This isn’t my day!! But I thought I would post anyway because due to an internet fault (or some fault of mine) I am sorry my last Sunday post didn’t seem to come up – and now it is lost because I didn’t save it! Sorry about that
My close friend is just about to get married – it is very exciting! Her boyfriend recently became Catholic after much study, prayer and daily mass. It is really quite a personal miracle and their wedding will be beautiful. Weddings are always very special to me, especially when the couple have truly sought out the meaning of marriage and seek to live it – they have not lived together before so it will be a real change and commitment for both of them. It is so much easier that they are both on the same page now too..

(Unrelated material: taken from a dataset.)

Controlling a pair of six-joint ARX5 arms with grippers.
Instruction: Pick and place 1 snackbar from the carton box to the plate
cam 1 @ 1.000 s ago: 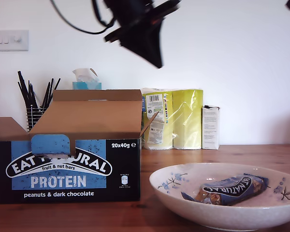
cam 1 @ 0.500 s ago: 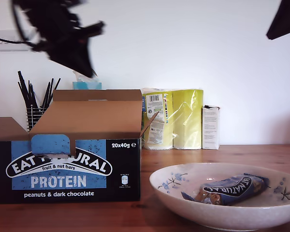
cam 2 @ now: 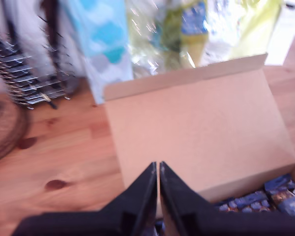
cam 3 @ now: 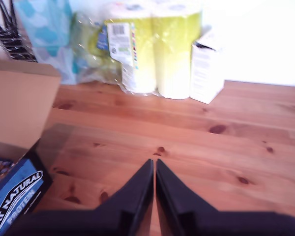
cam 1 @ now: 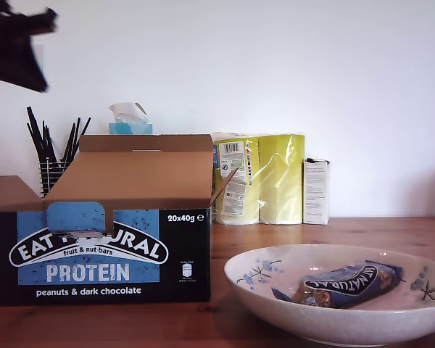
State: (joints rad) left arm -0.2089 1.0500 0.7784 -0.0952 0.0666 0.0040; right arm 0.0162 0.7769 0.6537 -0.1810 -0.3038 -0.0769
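navy-blue snackbar (cam 1: 351, 284) in speckled off-white, blue-flowered plate (cam 1: 275, 301).

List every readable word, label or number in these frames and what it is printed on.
"EAT NATURAL", "fruit & nut bars", "PROTEIN", "peanuts & dark chocolate", "20x40g": front of the carton box.
"NATURAL", upside down: wrapper of the snackbar in the plate.
"EAT NATURAL": box front in the second wrist view.
Yellow pack labels, white carton: too small to read.

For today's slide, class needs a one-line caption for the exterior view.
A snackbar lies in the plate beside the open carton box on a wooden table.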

There is always vigorous debate on this site between Christians and non-Christians, Catholics and other denominations- we can be so divided on issues and it is sometimes impossible to achieve any sort of consensus. Which in a way is good – who wants to behave like members of a mindless cult – we should seek to understand and make our faith real.

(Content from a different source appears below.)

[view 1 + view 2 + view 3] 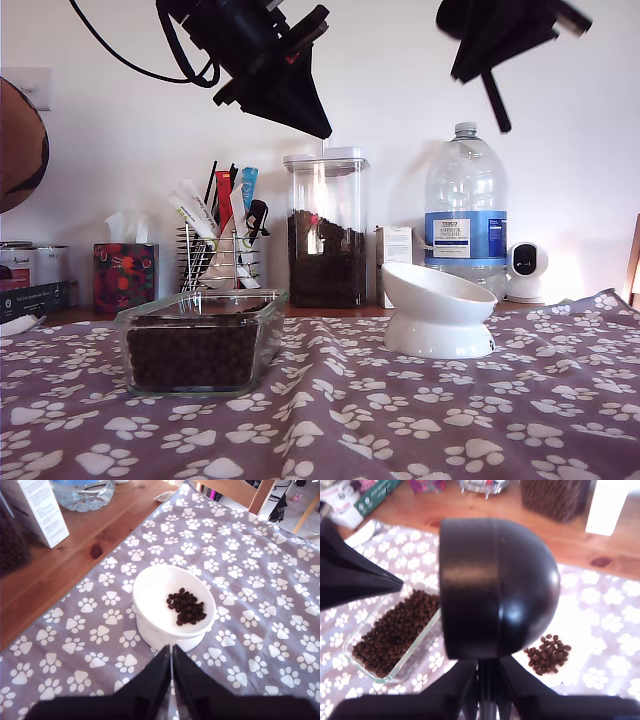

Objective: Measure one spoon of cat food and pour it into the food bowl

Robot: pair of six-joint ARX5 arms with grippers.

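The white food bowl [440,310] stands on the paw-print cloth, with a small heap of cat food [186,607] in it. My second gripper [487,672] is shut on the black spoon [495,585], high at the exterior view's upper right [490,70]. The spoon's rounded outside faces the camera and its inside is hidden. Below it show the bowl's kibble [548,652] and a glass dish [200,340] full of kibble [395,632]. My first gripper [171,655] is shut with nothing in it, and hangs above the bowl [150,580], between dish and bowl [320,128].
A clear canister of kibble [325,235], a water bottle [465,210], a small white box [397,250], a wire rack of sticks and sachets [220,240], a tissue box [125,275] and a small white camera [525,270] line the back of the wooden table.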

But what level of dissent between you and a potential boyfriend / girlfriend / husband / wife is ok? Obviously it is a question which needs context but should you go out with a non-Christian? Should you go out with a non-Catholic? What if you fall in love with someone who is neither? Is it ok to think you will try to convert them, but otherwise just agree not to agree on God? Lots of people seem to complain of a lack of potential candidates in their churches!
In my experience finding a partner is a focus in a lot of people’s lives. I would say that people even sometimes change churches to find potential Christian / Catholic partners.
For me a Christian partner is imperative. Not to have God in a relationship would be really hard – because it would mean my partner wouldn’t understand what marriage means to me. I wouldn’t be able to share a whole chunk of myself with my husband. My marriage vows would just not be meaning the same thing to my partner. Added to that, I would feel 100% more secure in a Christian relationship – knowing that my husband had made his vows before God for better or for worse. But as has been shown there is lots of room for different opinions beyond that.
It’s great having discussions with someone who is not a carbon copy of you. You challenge each other and are forced to back your opinions and beliefs up by learning more and exploring your faith further. But it does beg the question what should you be agreeing on? In general, I would say a level of discussion and dissent is actually healthy. But how far is too far?